I don't remember much apart from the face of the person I fear the most, the night has submerged into the vast ocean of nothingness and there's nothing but ice in my brain, everything has mixed up like the canvas, there's nothing left of the fear in me, just a numb feeling with a dull ache in my heart.

I open my eyes, there are voices coming from somewhere around me, I am nestled into a blanket holding something squishy... a pillow maybe, I don't know why but I feel I have aged a decade in the last few hours.

The room is dark, I look around, I know the place, it's the first time I met myself after I was rearranged by fate.

There it is the picture of my parents with me and Jo, smiling, all of us are smiling, we were happy that day, my twelfth birthday I remember.

I breathe through my nose as my throat closes, there's no detergent smell which lingered with my mother anymore, no musky smell which was my father's unique smell. There is nothing, just an emotionless cold room like my heart.

I look at my left, my father's glasses are still kept on the side table, my mother's watch sitting beside it.

I close my eyes trying to imagine their smells but I come up empty.

A sob wrecks free. Tears start dripping down my cheeks, I miss them, on this gloomy day, I miss my family, I want to pray to someone, pray to something to just give me one moment with them, just one minute to remember their smells so I can bottle them up.

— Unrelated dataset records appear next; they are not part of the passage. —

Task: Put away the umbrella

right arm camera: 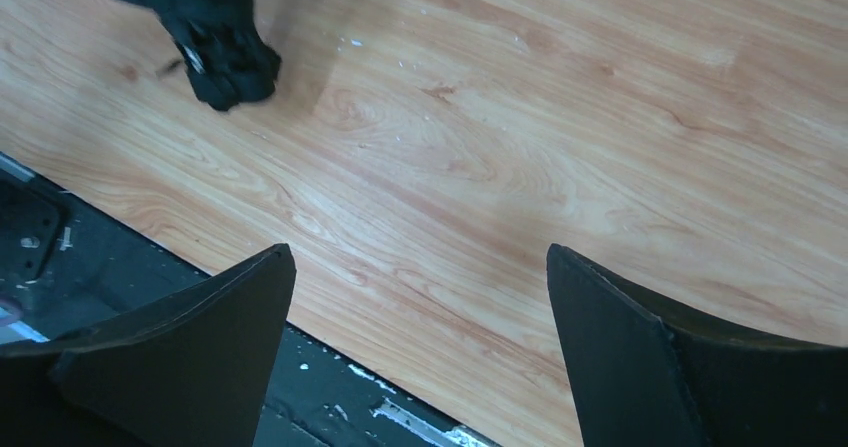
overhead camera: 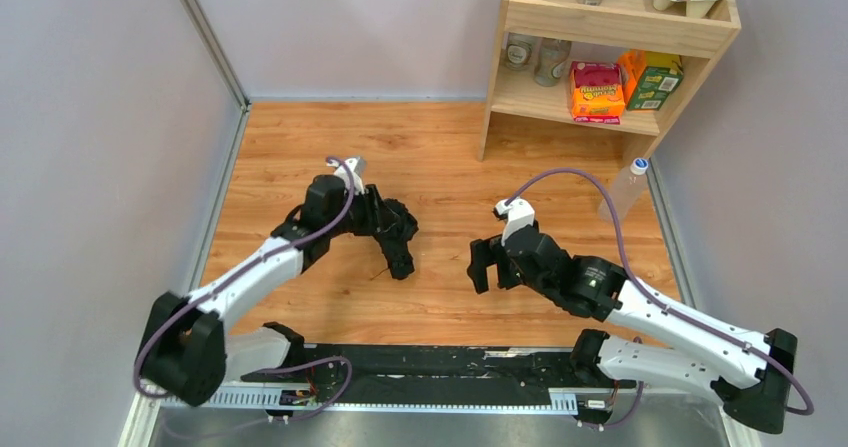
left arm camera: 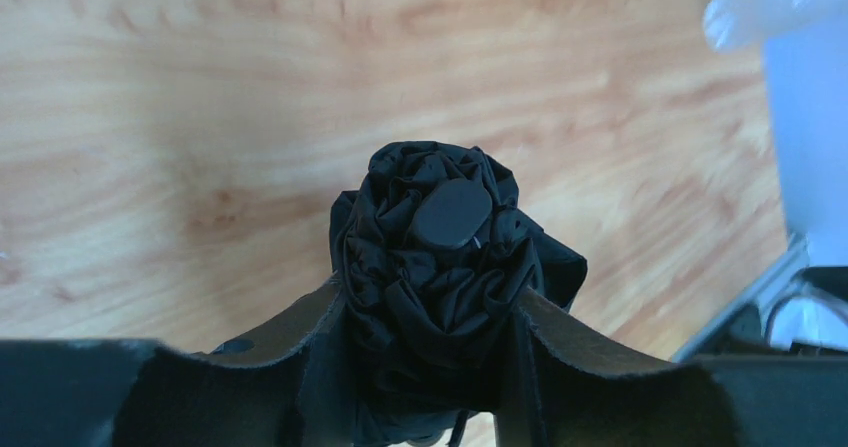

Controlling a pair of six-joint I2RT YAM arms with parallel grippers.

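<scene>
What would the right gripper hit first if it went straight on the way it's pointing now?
Most likely the bare table. The open right gripper angles down at the wood, and the umbrella sits off to the left of its line. Depth is hard to judge here.

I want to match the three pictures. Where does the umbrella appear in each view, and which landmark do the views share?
Top external: the umbrella is left of centre, clamped in the left gripper.
Left wrist: the umbrella fills the centre, its bundled end toward the camera, between the jaws.
Right wrist: the umbrella is at the top left, apart from the open right gripper.
Shared landmark: the wooden tabletop, in every view.
</scene>
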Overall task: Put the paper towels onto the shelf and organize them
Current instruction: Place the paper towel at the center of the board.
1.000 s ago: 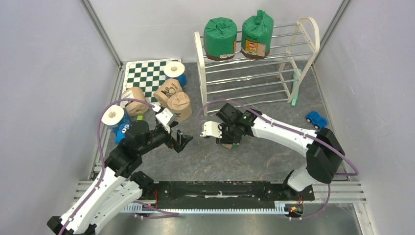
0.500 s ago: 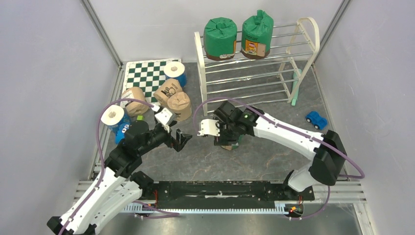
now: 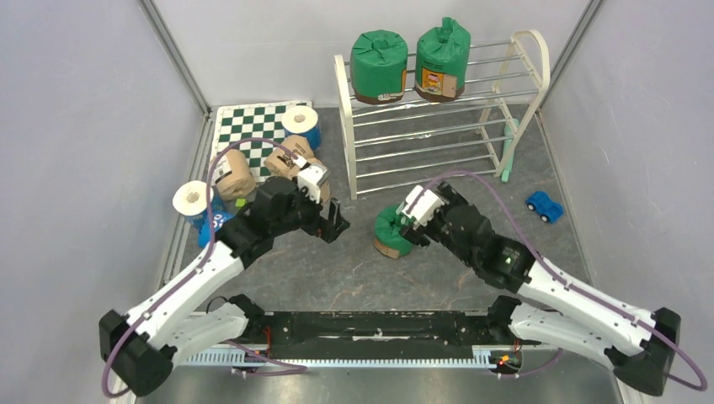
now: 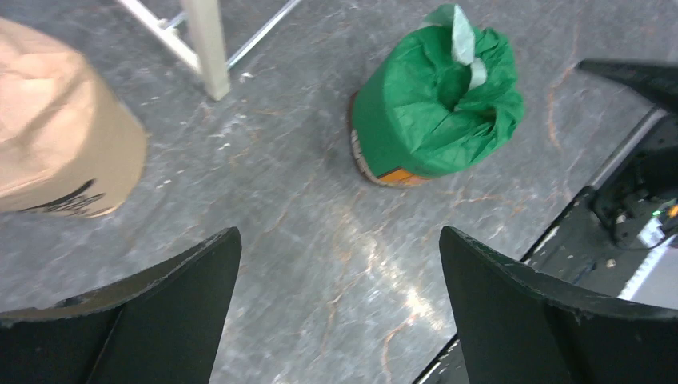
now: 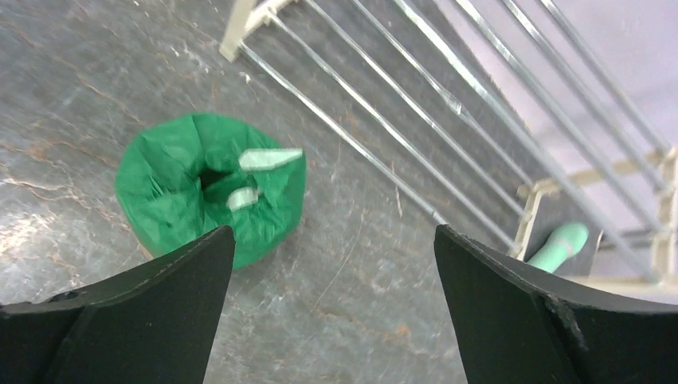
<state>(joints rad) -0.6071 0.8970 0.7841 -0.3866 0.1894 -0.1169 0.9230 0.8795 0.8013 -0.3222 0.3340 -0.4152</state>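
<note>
Evidently a green roll (image 3: 392, 233) stands at the shelf's (image 3: 345, 126) seven o'clock; left hand (image 4: 340, 236) and right hand (image 5: 328, 240) gape apart, empty, perhaps readying a grasp.

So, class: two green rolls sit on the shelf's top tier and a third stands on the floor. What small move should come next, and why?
Probably lower the right hand over the floor roll and close on it. That hand is open, empty and nearest, and the top tier has room beside the other two greens.
</note>
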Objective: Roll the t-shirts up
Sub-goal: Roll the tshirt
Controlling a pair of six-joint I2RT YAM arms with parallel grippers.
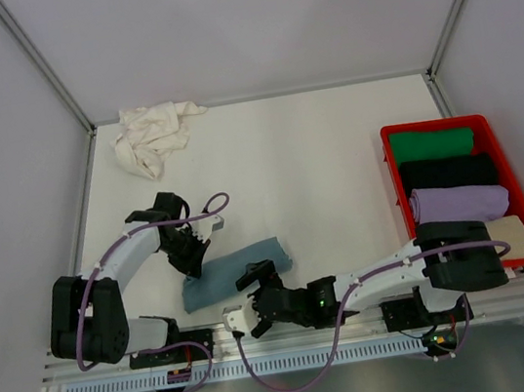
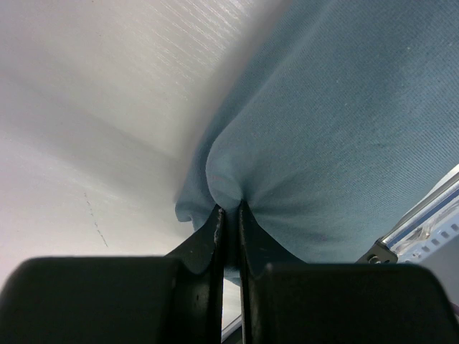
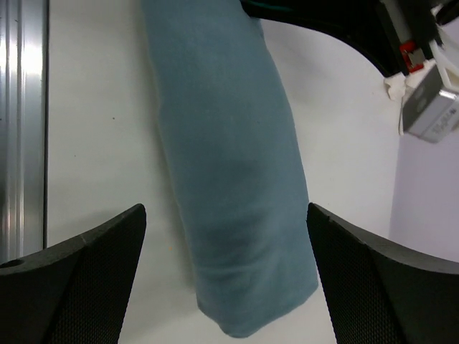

I feel eyes on me, I open my bleary eyes to find my husband standing in a corner as he watches me, I want.. I want his warmth, his care... and I know he wants to give it to me too, but there he is holding back, giving me this moment to myself.

I slowly sit back up all while looking into his eyes, I stand up... tears dripping down my face as I go the closet, my hands tremble as I pull out one of my dad's shirt and inhale deeply.

My guts drops and my mind freezes. My movements become frantic, my eyes watering more, I bring out another shirt, another t-shirt, another everything... but there's nothing. Nothing to remind me of the man I knew as my father. My voice breaks as I scream, my heart battering in my chest. There's not a whisp of anything, just the smell of linen.

Strong hands close around me and shake me from my shoulders, but nothing, nothing gets to me, I feel like something in me has ended... so I scream... scream for the world I feel has ended.

I am pulled into strong arms, who cradle me, the warm smell of woods reaching my nose as I sob for the loss of my family, for the final cord that has cut the last shreds of my connection with them. They're gone, truly gone into the abyss where I don't know what to do.

"T-they aren't here anymore..." I cry, my heart breaking in my chest.

"Shhh.. shhh baby, they are always looking at you." Ace tries to reason out, but I can't... I can't for the life of me understand what I want, what I need right now.

I shake my head as I clutch onto the shirt tighter, his smell, it's gone, taking with him the only evidence of his presence, the only reminder of my joyful times.

"I.. I feel empty." I whisper, Ace's hold tightens around me.

"Then I'll fill you with gold, I'll fill your void with new memories of us, I'll change your ending if you just let me pcholka." He pleads. In the state of nothingness I realise, I have fallen for my husband.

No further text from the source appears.